Faculty Scholarship
Showing 1 - 3 of 3 Items
The capacity to act in trans varies among drosophila enhancers
Date: 2016-05-01
Creator: Amanda J. Blick, Ilana Mayer-Hirshfeld, Beatriz R. Malibiran, Matthew A. Cooper, Pieter A., Martino, Justine E. Johnson, Jack R. Bateman
Access: Open access
- The interphase nucleus is organized such that genomic segments interact in cis, on the same chromosome, and in trans, between different chromosomes. In Drosophila and other Dipterans, extensive interactions are observed between homologous chromosomes, which can permit enhancers and promoters to communicate in trans. Enhancer action in trans has been observed for a handful of genes in Drosophila, but it is as yet unclear whether this is a general property of all enhancers or specific to a few. Here, we test a collection of well-characterized enhancers for the capacity to act in trans. Specifically, we tested 18 enhancers that are active in either the eye or wing disc of third instar Drosophila larvae and, using two different assays, found evidence that each enhancer can act in trans. However, the degree to which trans-action was supported varied greatly between enhancers. Quantitative analysis of enhancer activity supports a model wherein an enhancer’s strength of transcriptional activation is a major determinant of its ability to act in trans, but that additional factors may also contribute to an enhancer’s trans-activity.

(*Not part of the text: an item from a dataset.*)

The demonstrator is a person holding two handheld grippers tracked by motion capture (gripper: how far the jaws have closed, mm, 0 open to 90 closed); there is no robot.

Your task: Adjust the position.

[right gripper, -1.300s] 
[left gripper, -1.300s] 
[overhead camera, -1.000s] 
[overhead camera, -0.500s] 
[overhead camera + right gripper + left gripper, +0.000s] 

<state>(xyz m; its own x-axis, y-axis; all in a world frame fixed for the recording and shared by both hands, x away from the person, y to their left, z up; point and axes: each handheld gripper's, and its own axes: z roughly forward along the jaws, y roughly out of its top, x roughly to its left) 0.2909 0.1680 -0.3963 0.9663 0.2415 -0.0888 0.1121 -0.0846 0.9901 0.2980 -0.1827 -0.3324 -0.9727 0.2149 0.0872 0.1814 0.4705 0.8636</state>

In sum, our data suggest that a capacity to activate a promoter on a paired chromosome is common among Drosophila enhancers.
Position effects influence transvection in drosophila melanogaster
Date: 2019-01-01
Creator: Thomas D. King, Justine E. Johnson, Jack R. Bateman
Access: Open access
- Transvection is an epigenetic phenomenon wherein regulatory elements communicate between different chromosomes in trans, and is thereby dependent upon the three-dimensional organization of the genome. Transvection is best understood in Drosophila, where homologous chromosomes are closely paired in most somatic nuclei, although similar phenomena have been observed in other species. Previous data have supported that the Drosophila genome is generally permissive to enhancer action in trans, a form of transvection where an enhancer on one homolog activates gene expression from a promoter on a paired homolog. However, the capacity of different genomic positions to influence the quantitative output of transvection has yet to be addressed. To investigate this question, we employed a transgenic system that assesses and compares enhancer action in cis and in trans at defined chromosomal locations. Using the strong synthetic eye-specific enhancer GMR, we show that loci supporting strong cis-expression tend to support robust enhancer action in trans, whereas locations with weaker cis-expression show reduced transvection in a fluorescent reporter assay. Our subsequent analysis is consistent with a model wherein the chromatin state of the transgenic insertion site is a primary determinant of the degree to which enhancer action in trans will be supported, whereas other factors such as locus-specific variation in somatic homolog pairing are of less importance in influencing position effects on transvection.
Transvection-based gene regulation in Drosophila is a complex and plastic trait
Date: 2014-01-01
Creator: Xinyang Bing, Teresa Z. Rzezniczak, Jack R. Bateman, Thomas J.S. Merritt
Access: Open access
- Transvection, a chromosome pairing-dependent form of trans-based gene regulation, is potentially widespread in the Drosophila melanogaster genome and varies across cell types and within tissues in D. melanogaster, characteristics of a complex trait. Here, we demonstrate that the trans-interactions at the Malic enzyme (Men) locus are, in fact, transvection as classically defined and are plastic with respect to both genetic background and environment. Using chromosomal inversions, we show that trans-interactions at the Men locus are eliminated by changes in chromosomal architecture that presumably disrupt somatic pairing. We further show that the magnitude of transvection at the Men locus is modified by both genetic background and environment (temperature), demonstrating that transvection is a plastic phenotype. Our results suggest that transvection effects in D. melanogaster are shaped by a dynamic interplay between environment and genetic background. Interestingly, we find that cis-based regulation of the Men gene is more robust to genetic background and environment than trans-based. Finally, we begin to uncover the nonlocal factors that may contribute to variation in transvection overall, implicating Abd-B in the regulation of Men in cis and in trans in an allele-specific and tissue-specific manner, driven by differences in expression of the two genes across genetic backgrounds and environmental conditions.